Dans un rapport publié vendredi 12 juin 2026, l’agence onusienne souligne que la contraction de l’aide internationale affecte déjà les programmes de prévention et l’accès aux traitements dans plusieurs pays fortement dépendants des financements extérieurs.
Les budgets alloués aux préservatifs ont chuté de plus de 90 % dans certains États, tandis que l’utilisation de la prophylaxie préexposition (PrEP), un traitement préventif contre le VIH, a diminué de 38 % entre 2024 et 2025 dans les 62 pays ayant transmis leurs données.

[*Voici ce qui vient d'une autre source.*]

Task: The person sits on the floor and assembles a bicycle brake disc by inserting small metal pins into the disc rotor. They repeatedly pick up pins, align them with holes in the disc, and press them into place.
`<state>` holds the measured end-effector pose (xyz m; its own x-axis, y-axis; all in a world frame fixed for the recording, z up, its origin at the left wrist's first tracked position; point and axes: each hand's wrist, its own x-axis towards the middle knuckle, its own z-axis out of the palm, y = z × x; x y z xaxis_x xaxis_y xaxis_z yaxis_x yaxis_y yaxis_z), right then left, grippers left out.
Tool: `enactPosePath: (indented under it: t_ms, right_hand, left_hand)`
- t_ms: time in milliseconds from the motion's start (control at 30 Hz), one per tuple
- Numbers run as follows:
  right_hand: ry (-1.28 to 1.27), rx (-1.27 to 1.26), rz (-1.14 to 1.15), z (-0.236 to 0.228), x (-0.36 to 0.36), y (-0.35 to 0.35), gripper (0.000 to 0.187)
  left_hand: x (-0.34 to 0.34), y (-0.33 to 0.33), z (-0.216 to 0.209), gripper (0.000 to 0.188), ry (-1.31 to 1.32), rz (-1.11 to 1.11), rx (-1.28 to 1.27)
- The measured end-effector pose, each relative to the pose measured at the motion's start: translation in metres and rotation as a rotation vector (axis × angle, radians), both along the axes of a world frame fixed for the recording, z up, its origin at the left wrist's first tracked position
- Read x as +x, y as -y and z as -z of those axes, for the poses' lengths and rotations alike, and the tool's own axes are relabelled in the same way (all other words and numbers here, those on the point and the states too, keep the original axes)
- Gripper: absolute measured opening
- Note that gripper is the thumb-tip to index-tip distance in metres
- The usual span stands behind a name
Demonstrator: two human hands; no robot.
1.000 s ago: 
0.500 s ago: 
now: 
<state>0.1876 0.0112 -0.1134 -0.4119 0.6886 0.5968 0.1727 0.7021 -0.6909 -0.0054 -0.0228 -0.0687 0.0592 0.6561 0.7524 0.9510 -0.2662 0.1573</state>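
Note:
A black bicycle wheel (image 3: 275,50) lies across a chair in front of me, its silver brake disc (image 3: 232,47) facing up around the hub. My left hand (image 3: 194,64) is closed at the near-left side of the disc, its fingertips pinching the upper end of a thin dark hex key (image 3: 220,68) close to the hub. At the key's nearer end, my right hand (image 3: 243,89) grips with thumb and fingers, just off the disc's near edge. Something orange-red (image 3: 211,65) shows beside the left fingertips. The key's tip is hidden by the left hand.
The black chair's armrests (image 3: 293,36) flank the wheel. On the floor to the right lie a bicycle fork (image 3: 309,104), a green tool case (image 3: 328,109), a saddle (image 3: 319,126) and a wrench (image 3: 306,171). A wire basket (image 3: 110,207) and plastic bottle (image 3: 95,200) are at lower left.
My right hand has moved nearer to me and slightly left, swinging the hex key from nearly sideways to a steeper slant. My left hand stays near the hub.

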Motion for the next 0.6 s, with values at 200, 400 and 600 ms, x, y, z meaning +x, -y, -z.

La directrice exécutive de l’ONUSIDA, Winnie Byanyima, qualifie cette situation de « plus grave perturbation » de la riposte mondiale au VIH depuis le début de la mobilisation internationale contre la maladie. Elle met en garde contre une hausse potentielle des nouvelles infections et des décès liés au sida en cas d’interruption des traitements.
Selon le rapport, près de 3.000 adolescentes et jeunes femmes contractent chaque semaine le VIH en Afrique subsaharienne. La prévention, qui ne représentait que 11 % des dépenses mondiales consacrées au VIH en 2024, demeure l’un des secteurs les plus vulnérables.
Ces inquiétudes interviennent malgré des progrès significatifs enregistrés ces 15 dernières années. Les décès liés au sida ont diminué de 56 %, passant de 1,3 million en 2010 à 570.000 en 2025, tandis que les nouvelles infections ont reculé de 43 %, pour atteindre 1,2 million de cas par an. Aujourd’hui, 32,1 millions de personnes ont accès à un traitement antirétroviral, souligne le rapport.
L’ONUSIDA note toutefois que neuf millions de personnes restent privées de traitement et que plusieurs régions, notamment l’Afrique occidentale et centrale, dépendent encore fortement de l’aide internationale pour financer leurs programmes de lutte contre le VIH.
À quelques jours de la réunion de haut niveau de l’Assemblée générale des Nations Unies prévue les 22 et 23 juin, l’agence appelle à un renforcement des engagements financiers afin de préserver les acquis et atteindre l’objectif d’élimination du sida comme menace de santé publique d’ici à 2030.